Re: [PATCH bpf-next 1/3] mm/vmalloc: introduce vmalloc_exec which allocates RO+X memory

Song Liu <songliubraving@xxxxxx> · Wed, 13 Jul 2022 15:48:35 +0000

> On Jul 13, 2022, at 3:20 AM, Peter Zijlstra <peterz@xxxxxxxxxxxxx> wrote:
> 
> On Wed, Jul 13, 2022 at 12:18:44AM -0700, Song Liu wrote:
>> Dynamically allocated kernel texts, such as module texts, bpf programs,
>> and ftrace trampolines, are used in more and more scenarios. Currently,
>> these users allocate meory with module_alloc, fill the memory with text,
>> and then use set_memory_[ro|x] to protect the memory.
>> 
>> This approach has two issues:
>> 1) each of these user occupies one or more RO+X page, and thus one or
>>    more entry in the page table and the iTLB;
>> 2) frequent allocate/free of RO+X pages causes fragmentation of kernel
>>    direct map [1].
>> 
>> BPF prog pack [2] addresses this from the BPF side. Now, make the same
>> logic available to other users of dynamic kernel text.
>> 
>> The new API is like:
>> 
>>  void *vmalloc_exec(size_t size);
>>  void vfree_exec(void *addr, size_t size);
>> 
>> vmalloc_exec has different handling for small and big allocations
>> (> PMD_SIZE * num_possible_nodes). bigger allocations have dedicated
>> vmalloc allocation; while small allocations share a vmalloc_exec_pack
>> with other allocations.
>> 
>> Once allocated, the vmalloc_exec_pack is filled with invalid instructions
> 
> *sigh*, again, INT3 is a *VALID* instruction.

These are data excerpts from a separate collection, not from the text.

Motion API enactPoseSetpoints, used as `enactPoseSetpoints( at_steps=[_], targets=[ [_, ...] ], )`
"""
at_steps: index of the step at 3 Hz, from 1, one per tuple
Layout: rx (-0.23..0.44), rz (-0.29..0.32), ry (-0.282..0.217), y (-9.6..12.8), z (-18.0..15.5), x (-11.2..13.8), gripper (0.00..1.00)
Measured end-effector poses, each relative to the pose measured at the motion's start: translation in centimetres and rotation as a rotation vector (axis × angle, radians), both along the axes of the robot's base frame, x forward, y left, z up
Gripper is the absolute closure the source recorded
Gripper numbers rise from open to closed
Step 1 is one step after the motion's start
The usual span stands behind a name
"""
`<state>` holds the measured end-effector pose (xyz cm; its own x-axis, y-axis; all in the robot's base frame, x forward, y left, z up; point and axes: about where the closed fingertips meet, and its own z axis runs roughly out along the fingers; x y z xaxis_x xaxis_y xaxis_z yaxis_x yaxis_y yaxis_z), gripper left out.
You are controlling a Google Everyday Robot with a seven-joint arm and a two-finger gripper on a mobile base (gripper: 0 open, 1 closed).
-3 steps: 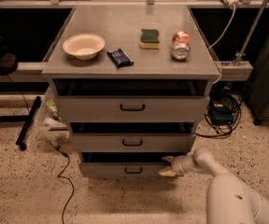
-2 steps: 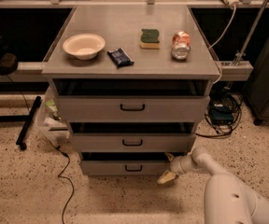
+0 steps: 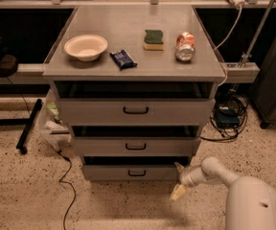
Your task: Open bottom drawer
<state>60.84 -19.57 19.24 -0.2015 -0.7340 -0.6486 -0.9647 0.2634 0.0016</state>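
Note:
The bottom drawer (image 3: pixel 128 172) is the smallest grey front with a short black bar handle (image 3: pixel 137 173), low on the cabinet near the floor. It stands out a little, with a dark gap above it. My gripper (image 3: pixel 178 179) is at the drawer's right end, just off its front corner, close to the floor. It is open and holds nothing: one finger (image 3: pixel 179 167) points up by the drawer's corner and the other hangs toward the floor. My white arm (image 3: pixel 253 202) comes in from the lower right.
The mid-sized drawer (image 3: pixel 135 146) and the widest top drawer (image 3: pixel 135 110) are above. On the cabinet top lie a bowl (image 3: pixel 86 47), a dark packet (image 3: pixel 123 59), a sponge (image 3: pixel 153 39) and a can (image 3: pixel 185 46). A black cable (image 3: pixel 66 176) runs on the floor at left.
The gripper has dropped a little lower and away from the bottom drawer's right corner, and its fingers have spread. The drawers have not visibly moved.

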Motion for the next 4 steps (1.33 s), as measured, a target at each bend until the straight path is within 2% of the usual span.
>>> enactPoseSetpoints(
  at_steps=[1, 2, 4],
  targets=[
    [-0.042, 0.003, 0.029, -0.3, 0.2, -3.4, 0.14],
    [-0.065, 0.003, 0.049, -0.5, 0.3, -5.5, 0.36],
    [-0.066, 0.003, 0.049, -0.7, 1.9, -5.5, 0.82]
  ],
)
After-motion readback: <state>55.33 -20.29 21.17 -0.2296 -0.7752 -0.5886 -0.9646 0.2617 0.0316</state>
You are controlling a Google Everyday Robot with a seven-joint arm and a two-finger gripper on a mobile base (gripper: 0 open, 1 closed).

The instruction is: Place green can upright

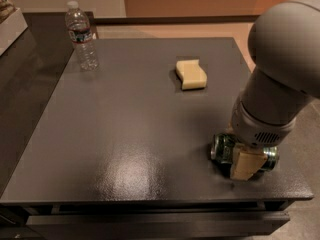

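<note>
The green can (223, 148) lies on its side on the dark table (130, 134), near the front right corner, with its silver end facing left. My gripper (246, 161) hangs from the big grey arm (280, 79) and sits right over the can's middle, down at the can's level. A pale part of the gripper covers the can's centre, so only the can's two ends show. The can rests on the table top.
A clear plastic water bottle (82, 36) stands upright at the back left of the table. A pale yellow sponge (190, 74) lies at the back middle. The table's front edge (150, 201) is close below the can. A lower dark surface (20, 79) lies to the left.
</note>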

I am fully aware "invalid" or "illegal" is not accurate, but I am not 
sure what to use. Shall we call them "safe" instructions?

> 
>> and protected with RO+X. Some text_poke feature is required to make
>> changes to the vmalloc_exec_pack. Therefore, vmalloc_exec requires changes
>> from the arch (to provide text_poke family APIs), and the user (to use
>> text poke APIs to make any changes to the memory).
> 
> I hate the naming; this isn't just vmalloc, this is a whole different
> allocator build on top of things.
> 
> I'm also not convinced this is the right way to go about doing this;
> much of the design here is because of how the module range is mixing
> text and data and working around that.

Hmm.. I am not sure mixed data/text is the only problem here. 

> 
> So how about instead we separate them? Then much of the problem goes
> away, you don't need to track these 2M chunks at all.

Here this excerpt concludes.